In a letter to Chris Pascal, director of the Office of Research Integrity (ORI), AAAS CEO Alan I. Leshner, executive publisher of the journal Science, said scientists contribute a critical level of objectivity, balance and technical expertise to research misconduct proceedings.

"Research misconduct allegations can damage the public's trust in the scientific process and the promise that science holds to improve all our lives," Leshner said. "Responsible scientists thus have an obligation to help investigate such cases in a technically rigorous, objective and timely manner. Under the current process, scientists play an important role in hearing and assessing allegations of research misconduct, and AAAS believes that this input is imperative."
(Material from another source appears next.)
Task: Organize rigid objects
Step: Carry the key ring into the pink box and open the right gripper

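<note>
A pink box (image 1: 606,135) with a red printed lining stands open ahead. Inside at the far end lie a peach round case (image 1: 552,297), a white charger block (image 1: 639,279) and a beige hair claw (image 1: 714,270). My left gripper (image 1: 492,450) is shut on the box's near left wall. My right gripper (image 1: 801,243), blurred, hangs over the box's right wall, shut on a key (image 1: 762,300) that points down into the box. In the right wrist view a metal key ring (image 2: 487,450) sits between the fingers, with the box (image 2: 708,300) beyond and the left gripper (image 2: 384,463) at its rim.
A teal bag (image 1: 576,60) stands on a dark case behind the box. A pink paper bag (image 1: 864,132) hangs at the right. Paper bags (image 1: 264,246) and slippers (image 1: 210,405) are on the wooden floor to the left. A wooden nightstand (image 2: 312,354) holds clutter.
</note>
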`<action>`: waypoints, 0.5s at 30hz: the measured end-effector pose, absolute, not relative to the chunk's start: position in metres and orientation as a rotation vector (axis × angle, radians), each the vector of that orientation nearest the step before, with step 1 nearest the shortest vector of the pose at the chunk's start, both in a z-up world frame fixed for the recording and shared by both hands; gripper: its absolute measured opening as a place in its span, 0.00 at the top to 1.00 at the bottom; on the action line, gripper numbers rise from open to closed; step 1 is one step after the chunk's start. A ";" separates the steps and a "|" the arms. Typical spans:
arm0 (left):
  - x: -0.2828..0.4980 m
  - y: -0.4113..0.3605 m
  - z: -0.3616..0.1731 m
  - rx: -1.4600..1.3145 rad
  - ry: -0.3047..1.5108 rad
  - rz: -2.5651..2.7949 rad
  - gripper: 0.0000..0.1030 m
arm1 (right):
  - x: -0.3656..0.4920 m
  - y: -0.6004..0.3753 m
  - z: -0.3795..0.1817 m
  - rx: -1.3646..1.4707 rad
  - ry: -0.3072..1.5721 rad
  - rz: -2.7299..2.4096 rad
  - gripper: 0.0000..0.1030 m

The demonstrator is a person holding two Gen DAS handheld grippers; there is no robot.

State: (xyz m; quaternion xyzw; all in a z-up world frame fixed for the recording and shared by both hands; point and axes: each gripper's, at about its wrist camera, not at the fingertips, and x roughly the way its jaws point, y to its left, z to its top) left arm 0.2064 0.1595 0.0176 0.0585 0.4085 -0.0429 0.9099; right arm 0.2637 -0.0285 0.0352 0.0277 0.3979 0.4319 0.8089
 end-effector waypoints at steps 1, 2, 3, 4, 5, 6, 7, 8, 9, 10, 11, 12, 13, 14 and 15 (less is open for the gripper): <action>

The AAAS letter was a response to proposed new research misconduct rules issued in April 2004 by the DHHS (http://ori.hhs.gov/). While AAAS generally supports the new recommendations, it considers disbanding the current appeals board in favor of a single judge for hearing and deciding all violations as imprudent. It is highly unlikely that any judge hearing the case will be sufficiently versed in the science that lies at the core of the misconduct findings.

"Eliminating the Departmental Appeals Board in favor of a single administrative law judge disenfranchises scientists from the appeals process," said Mark Frankel, director of the program on Scientific Freedom, Responsibility and Law at AAAS. "By doing so, the proposed regulations risk losing credibility within the research community. We have urged the government to require the judge to appoint an expert with no ties to the case under review in order to assist in the evaluation of the highly technical matters presented on appeal."

AAAS is uniquely positioned among scientific societies to understand the implications of dealing with technical matters in legal proceedings. Through the Court Appointed Science Experts project (CASE), AAAS identifies scientists to help federal judges understand evidence presented in court. Use of a single administrative law judge would likely function more effectively with the assistance of a scientist working as a court expert.

"In the federal court system, independent court appointed experts, who have no loyalties to either side of the dispute, are in a position to offer an opinion that is more balanced than the parties' experts. AAAS has assisted numerous federal judges with identifying qualified experts, and their use has demonstrated the added value they bring to the judicial proceedings," wrote Alan I. Leshner, AAAS chief executive officer, in the letter to ORI.

The Court Appointed Scientific Experts Project (CASE) was launched in 1998 and is managed by AAAS staff. For more information on this program, please visit http://case.aaas.org .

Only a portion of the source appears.